Il s’agit d’un enjeu de société à la fois locale et planétaire. L’agriculture productiviste - industrielle s’impose au détriment des écosystèmes, des paysages, de la salubrité des aliments, de la santé des travailleurs agricoles et de la qualité de vie dans les régions. Ce système, qui répond à un calcul strictement financier plutôt qu’à un intérêt collectif, se révèle comme un instrument de destruction massive de la nature vivante, du patrimoine génétique de l’humanité et des communautés. Pourtant, les faits démontrent que l’agriculture productiviste, caractérisée par la monoculture intensive, est la moins productive en ce qui a trait à la biomasse produite par hectare, la moins viable du point de vue écologique et la plus vulnérable aux insectes et aux maladies de toutes sortes.

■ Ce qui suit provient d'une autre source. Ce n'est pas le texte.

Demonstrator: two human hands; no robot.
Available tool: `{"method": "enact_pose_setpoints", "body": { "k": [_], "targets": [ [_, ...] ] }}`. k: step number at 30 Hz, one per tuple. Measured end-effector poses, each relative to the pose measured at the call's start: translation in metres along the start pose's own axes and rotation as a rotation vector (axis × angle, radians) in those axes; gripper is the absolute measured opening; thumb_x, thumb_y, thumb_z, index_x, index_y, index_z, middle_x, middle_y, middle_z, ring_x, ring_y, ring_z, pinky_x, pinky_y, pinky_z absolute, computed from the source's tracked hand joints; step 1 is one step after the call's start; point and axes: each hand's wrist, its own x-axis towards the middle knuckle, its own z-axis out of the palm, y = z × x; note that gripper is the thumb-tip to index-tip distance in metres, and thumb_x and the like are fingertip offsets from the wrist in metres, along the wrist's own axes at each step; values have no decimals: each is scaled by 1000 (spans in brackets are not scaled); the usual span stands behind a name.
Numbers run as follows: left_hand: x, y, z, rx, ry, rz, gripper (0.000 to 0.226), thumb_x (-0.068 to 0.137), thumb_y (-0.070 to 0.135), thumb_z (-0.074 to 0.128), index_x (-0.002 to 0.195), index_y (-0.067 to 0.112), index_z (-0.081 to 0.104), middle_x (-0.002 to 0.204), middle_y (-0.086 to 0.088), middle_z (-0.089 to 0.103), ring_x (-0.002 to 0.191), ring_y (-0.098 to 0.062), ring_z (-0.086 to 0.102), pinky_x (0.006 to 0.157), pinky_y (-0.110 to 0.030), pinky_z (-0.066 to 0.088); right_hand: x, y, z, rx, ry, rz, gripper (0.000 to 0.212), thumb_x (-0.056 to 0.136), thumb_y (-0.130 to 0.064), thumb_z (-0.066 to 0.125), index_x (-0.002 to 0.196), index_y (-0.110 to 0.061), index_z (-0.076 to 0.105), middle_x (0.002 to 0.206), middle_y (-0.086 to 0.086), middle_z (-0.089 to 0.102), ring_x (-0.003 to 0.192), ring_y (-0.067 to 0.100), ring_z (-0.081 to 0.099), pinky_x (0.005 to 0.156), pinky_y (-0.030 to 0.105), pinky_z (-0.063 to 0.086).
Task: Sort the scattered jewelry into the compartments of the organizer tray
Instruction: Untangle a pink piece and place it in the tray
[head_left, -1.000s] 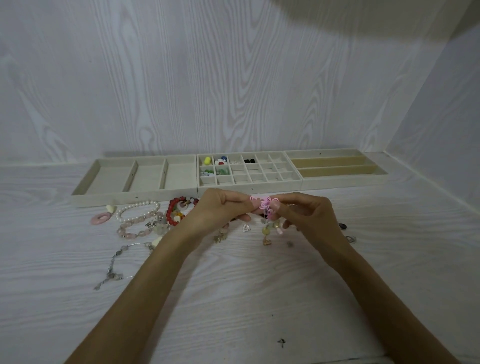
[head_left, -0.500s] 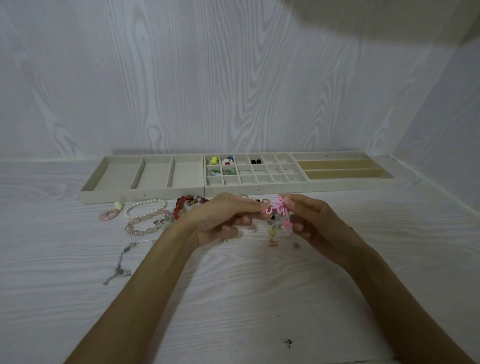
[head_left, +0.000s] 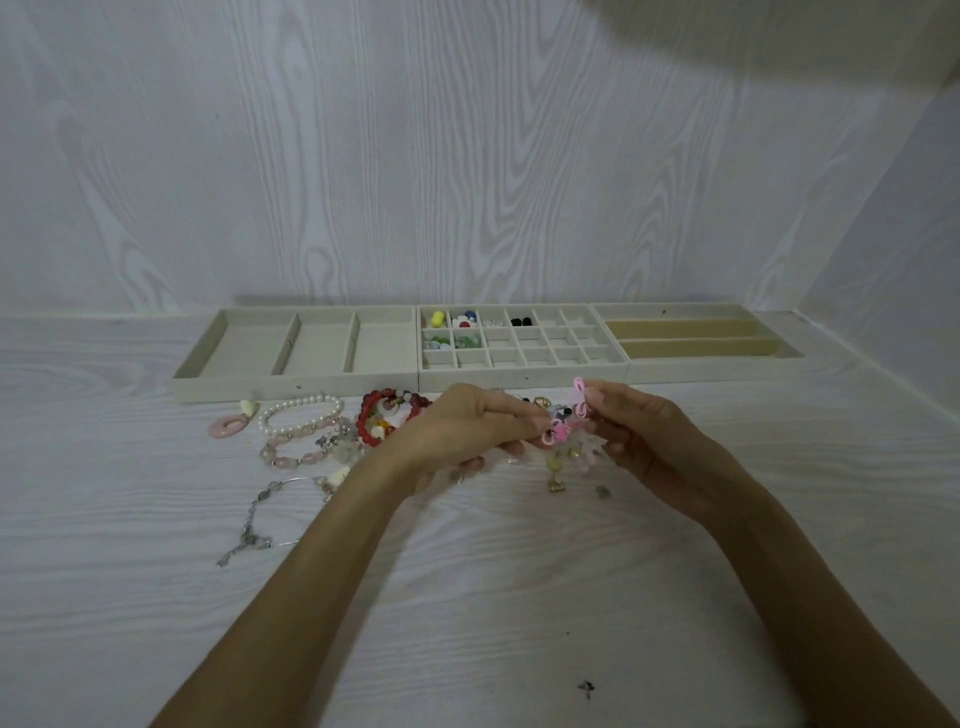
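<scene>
The worktop (head_left: 467, 597) meets a wall at the back and another wall on the right side. The tray (head_left: 524, 373) stands along the back wall, and its right end is near the corner. In front of the hands the worktop is bare, except one small dark speck (head_left: 586, 688). On the left of the hands lies the scattered jewelry: a pink ring (head_left: 227, 426), a pearl bracelet (head_left: 301, 410), a pink bracelet (head_left: 301, 452), a red bracelet (head_left: 389, 413) and a silver chain (head_left: 260, 519). Between the hands and under them are more small pieces (head_left: 558, 470), too small to tell apart.

The tray has three parts: three wide compartments at the left, a grid of small compartments in the middle, two long slots at the right. Yellow, red, blue, green, white and black pieces lie in the grid's left and upper cells.

The left hand (head_left: 462, 431) pinches one pink flower piece (head_left: 555, 434) with its fingertips. The right hand (head_left: 639, 431) pinches another pink piece (head_left: 579, 395), which it holds a little higher. Both hands are above the worktop, just in front of the tray's middle part.

Half a second ago the two pink pieces were together between the fingertips; now they are apart, and the right one is raised. The jewelry on the worktop lies as before.
</scene>
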Motion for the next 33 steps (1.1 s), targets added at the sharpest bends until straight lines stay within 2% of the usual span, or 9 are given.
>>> {"method": "enact_pose_setpoints", "body": {
  "k": [3,6,11,14,17,21,24,28,33],
  "targets": [
    [2,-5,-12,-6,117,14,15,82,23,71,96,19,72,75,8,72,59,8,61,44,-8,38,-3,-1,-6,-342,-37,0,16,76,-19,70,92,-15,72,71,-3,69,60,3,58,50,11,41],
    [4,-7,-17,-10,168,15,8,80,23,73,88,20,72,77,5,73,61,5,62,45,-10,37,-4,0,-3,-620,-43,-69,14,77,-17,73,91,-15,75,64,-8,69,51,-2,53,49,9,37],
    [2,-4,-16,-58,163,34,13,82,19,72,93,12,73,78,-1,72,56,6,63,42,-8,40,3,-7,9,-956,-93,-204,17,78,-21,74,95,-21,74,79,-7,72,54,-6,59,57,6,44],
    [2,-4,-15,-99,154,46,11,83,17,70,92,11,71,78,-3,73,59,3,66,45,-10,45,5,-19,14,-827,-8,-222,21,80,-28,71,101,-24,69,80,-4,73,59,-3,63,54,9,45],
    [4,-5,-14,-109,148,58,10,84,22,70,91,15,71,81,-1,74,68,1,68,55,-15,51,5,-22,25,-605,35,-102,26,83,-37,65,104,-23,66,85,3,74,67,11,68,53,18,50],
    [5,-3,-15,-133,146,77,17,84,27,68,97,16,72,88,-3,75,73,0,68,56,-13,50,8,-17,34,-516,32,-54,22,85,-33,65,102,-20,69,88,4,73,70,8,68,59,18,53],
    [3,-2,-17,-126,163,100,19,84,30,69,98,20,74,88,2,74,76,1,65,58,-11,49,8,-18,35,-398,1,-21,20,85,-25,66,102,-16,71,88,5,73,71,6,67,57,16,51],
    [5,-2,-18,-147,227,117,18,83,28,70,98,19,74,83,7,72,64,9,61,51,-9,46,12,-18,35,-381,4,-46,23,79,-18,73,102,-14,73,93,8,74,75,9,67,68,19,53],
    [10,9,-30,-60,227,142,13,82,27,72,92,20,74,80,6,72,62,8,62,52,-8,47,23,-26,35,-262,48,-68,16,83,-17,67,98,-14,72,91,8,73,75,8,66,69,16,53]
  ]
}}
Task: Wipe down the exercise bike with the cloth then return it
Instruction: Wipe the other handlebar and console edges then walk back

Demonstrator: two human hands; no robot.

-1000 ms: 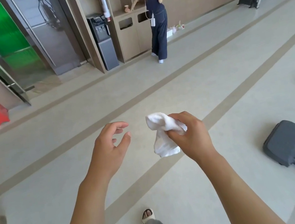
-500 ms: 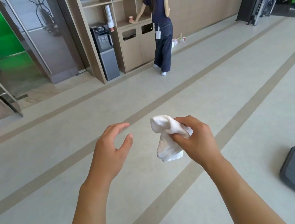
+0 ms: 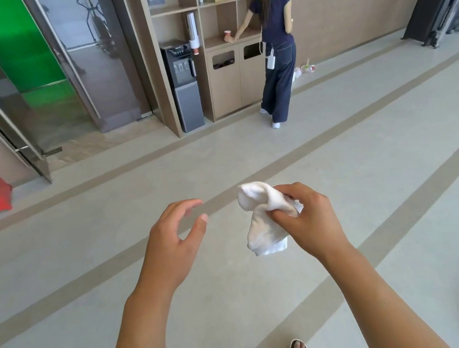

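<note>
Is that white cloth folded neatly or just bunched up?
Bunched up: the cloth hangs crumpled from the right hand, which pinches it.

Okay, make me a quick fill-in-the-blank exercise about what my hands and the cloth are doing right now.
1. The white cloth is pinched by the ____ hand.
2. The left hand holds ____, its fingers loosely apart.
3. The cloth hangs in the air above the ____, touching no furniture.
4. Beside the wooden shelf unit stands a dark water ____.

Missing words: right; nothing; floor; dispenser
</note>
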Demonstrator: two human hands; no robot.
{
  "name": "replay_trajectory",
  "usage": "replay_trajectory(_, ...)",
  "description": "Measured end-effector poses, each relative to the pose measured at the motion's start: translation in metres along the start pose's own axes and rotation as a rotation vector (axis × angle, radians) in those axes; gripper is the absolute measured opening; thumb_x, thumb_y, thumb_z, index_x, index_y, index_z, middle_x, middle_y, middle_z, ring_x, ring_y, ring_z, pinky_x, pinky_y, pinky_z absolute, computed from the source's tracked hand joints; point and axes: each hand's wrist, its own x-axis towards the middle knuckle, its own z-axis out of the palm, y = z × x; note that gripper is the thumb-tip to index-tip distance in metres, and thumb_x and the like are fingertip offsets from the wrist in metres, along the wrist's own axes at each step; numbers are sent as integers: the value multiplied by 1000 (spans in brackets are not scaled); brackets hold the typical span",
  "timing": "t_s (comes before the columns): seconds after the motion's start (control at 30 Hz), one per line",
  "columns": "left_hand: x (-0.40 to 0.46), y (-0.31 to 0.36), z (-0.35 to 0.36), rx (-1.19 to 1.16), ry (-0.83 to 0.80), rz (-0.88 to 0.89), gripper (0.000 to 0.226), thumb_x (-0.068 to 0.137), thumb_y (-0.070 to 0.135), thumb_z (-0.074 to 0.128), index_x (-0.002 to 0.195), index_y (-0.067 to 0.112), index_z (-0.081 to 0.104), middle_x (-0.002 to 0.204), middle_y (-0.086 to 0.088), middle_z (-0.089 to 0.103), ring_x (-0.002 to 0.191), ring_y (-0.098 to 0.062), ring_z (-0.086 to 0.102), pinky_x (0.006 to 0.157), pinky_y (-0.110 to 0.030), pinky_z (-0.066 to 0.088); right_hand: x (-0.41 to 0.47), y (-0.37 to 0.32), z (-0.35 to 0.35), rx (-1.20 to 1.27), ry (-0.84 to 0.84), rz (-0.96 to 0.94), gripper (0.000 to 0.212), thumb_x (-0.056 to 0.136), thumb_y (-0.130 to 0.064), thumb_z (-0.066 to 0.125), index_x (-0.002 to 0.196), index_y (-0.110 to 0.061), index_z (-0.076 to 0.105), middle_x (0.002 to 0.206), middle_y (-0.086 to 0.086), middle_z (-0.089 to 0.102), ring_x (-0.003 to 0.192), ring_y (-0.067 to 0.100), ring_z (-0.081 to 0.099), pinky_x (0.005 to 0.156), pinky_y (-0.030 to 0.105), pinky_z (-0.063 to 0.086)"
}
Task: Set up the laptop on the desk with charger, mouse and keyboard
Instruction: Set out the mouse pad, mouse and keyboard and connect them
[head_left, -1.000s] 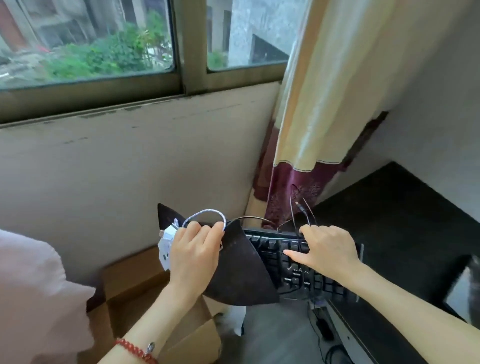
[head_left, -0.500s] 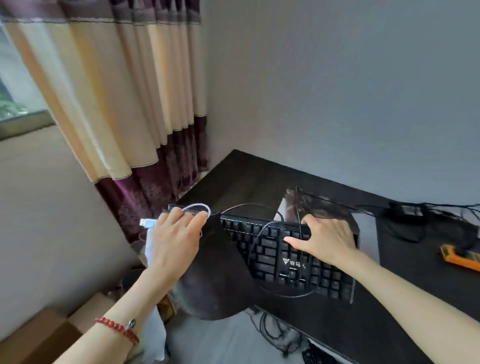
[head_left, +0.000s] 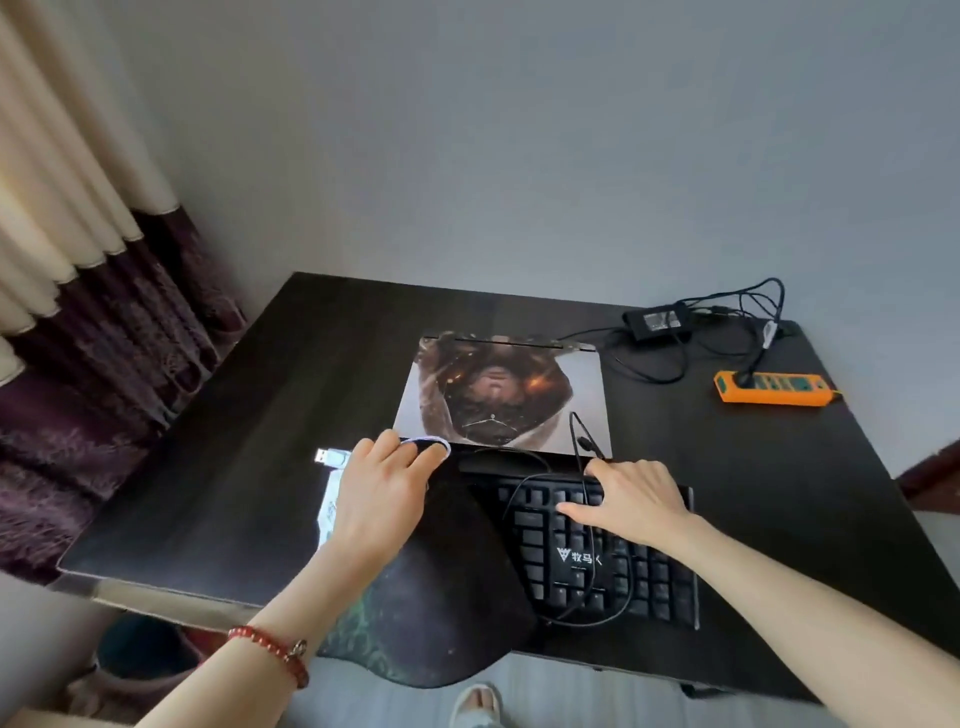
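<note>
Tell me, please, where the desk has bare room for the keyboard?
Bare: the desk left of the closed laptop, and the strip between keyboard and orange power strip. Crowded: the far right corner, with charger brick and cables.

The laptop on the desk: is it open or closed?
Closed: the laptop lies flat on the desk, its picture-covered lid facing up, no screen showing.

Soft, even daylight fills the room, brighter at the left by the curtain (head_left: 78, 218). The dark desk (head_left: 234, 441) carries a dull sheen and only faint shadows. Wide-angle distortion bends its edges, and the corners of the view look smeared and slightly blurred.
</note>
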Motion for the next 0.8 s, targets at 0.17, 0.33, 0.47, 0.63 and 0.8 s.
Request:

tiré du Dictionnaire critique de la globalisation, de Jacques B.Gélinas, p. 57, Écosociété, 2008

Jacques B. Gélinas

Sociologue québécois, Jacques B. Gélinas s’est toujours intéressé aux questions touchant l’émancipation du Tiers Monde, les droits de minorités et l’organisation socio-économique des communautés humaines. Après plus d’une décennie comme coopérant en Amérique latine, il a été professeur en sociologie du développement, puis cadre au ministère des Relations internationales du Québec. Il est aujourd’hui essayiste et conférencier.